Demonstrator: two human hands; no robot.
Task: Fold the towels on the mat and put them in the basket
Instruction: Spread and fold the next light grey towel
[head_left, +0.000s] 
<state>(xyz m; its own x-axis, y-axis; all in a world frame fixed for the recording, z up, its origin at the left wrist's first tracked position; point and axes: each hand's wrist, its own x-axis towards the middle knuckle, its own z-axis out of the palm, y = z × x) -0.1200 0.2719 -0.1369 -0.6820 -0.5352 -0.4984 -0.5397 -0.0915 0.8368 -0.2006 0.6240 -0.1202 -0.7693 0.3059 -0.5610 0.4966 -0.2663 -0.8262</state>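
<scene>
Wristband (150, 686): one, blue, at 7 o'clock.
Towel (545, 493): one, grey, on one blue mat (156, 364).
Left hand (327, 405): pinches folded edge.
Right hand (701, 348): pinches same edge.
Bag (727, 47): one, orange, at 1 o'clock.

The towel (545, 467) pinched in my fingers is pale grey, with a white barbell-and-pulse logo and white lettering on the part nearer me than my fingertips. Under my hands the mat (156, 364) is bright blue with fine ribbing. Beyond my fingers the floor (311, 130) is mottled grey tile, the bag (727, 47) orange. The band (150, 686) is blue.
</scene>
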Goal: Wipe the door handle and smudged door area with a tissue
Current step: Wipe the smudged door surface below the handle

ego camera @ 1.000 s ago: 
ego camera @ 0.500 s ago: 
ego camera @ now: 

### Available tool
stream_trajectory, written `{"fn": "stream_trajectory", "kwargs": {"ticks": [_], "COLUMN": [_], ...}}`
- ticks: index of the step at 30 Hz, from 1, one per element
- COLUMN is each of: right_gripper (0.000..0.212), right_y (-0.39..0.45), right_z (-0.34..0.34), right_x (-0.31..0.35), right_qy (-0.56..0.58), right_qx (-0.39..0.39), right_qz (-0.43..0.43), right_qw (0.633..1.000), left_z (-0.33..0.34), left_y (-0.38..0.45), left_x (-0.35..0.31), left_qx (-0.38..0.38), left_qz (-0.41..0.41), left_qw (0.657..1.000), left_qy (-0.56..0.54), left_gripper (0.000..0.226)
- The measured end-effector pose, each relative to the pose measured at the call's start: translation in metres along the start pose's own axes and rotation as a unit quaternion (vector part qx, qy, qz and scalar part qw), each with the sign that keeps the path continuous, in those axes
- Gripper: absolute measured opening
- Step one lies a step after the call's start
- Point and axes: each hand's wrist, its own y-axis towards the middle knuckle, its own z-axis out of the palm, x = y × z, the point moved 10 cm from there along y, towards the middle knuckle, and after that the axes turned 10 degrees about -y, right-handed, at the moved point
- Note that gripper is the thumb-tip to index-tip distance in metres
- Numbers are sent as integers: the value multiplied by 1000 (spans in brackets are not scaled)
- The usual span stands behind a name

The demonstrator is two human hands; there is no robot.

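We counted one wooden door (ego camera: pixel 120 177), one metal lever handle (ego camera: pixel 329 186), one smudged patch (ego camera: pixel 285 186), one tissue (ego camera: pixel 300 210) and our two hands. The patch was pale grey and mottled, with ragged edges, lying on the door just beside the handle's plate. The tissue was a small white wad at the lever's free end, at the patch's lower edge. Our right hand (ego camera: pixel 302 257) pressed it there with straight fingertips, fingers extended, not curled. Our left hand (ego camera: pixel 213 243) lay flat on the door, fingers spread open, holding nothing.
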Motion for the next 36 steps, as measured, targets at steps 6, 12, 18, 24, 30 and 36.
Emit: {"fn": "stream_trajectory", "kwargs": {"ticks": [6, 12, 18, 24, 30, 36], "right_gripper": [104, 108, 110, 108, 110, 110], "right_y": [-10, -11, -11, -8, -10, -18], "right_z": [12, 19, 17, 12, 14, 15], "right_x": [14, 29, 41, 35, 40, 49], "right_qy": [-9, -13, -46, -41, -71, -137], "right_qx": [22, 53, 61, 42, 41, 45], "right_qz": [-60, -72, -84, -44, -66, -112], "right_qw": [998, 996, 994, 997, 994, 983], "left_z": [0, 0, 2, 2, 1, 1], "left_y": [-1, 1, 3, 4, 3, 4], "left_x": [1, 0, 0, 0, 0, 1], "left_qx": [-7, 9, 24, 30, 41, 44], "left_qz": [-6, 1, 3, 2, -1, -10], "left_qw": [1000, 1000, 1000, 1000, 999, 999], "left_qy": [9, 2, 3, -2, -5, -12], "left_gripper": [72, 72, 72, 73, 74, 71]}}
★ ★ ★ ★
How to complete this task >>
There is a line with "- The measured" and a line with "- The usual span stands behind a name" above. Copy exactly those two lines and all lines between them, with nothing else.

Output for this task >>
- The measured end-effector pose, each relative to the pose measured at the call's start: translation in metres along the start pose's own axes and rotation as a unit quaternion (vector part qx, qy, qz and scalar part qw), each with the sign that keeps the path continuous, in those axes
- Gripper: absolute measured opening
- Step one lies a step after the call's start
- Point and axes: each hand's wrist, its own y-axis towards the middle knuckle, its own z-axis out of the palm, x = y × z, the point moved 10 cm from there along y, towards the middle knuckle, and after that the axes turned 10 degrees about -y, right-handed, at the moved point
- Note that gripper is the thumb-tip to index-tip distance in metres
- Numbers are sent as integers: the value multiplied by 1000 (spans in brackets are not scaled)
- The usual span stands behind a name

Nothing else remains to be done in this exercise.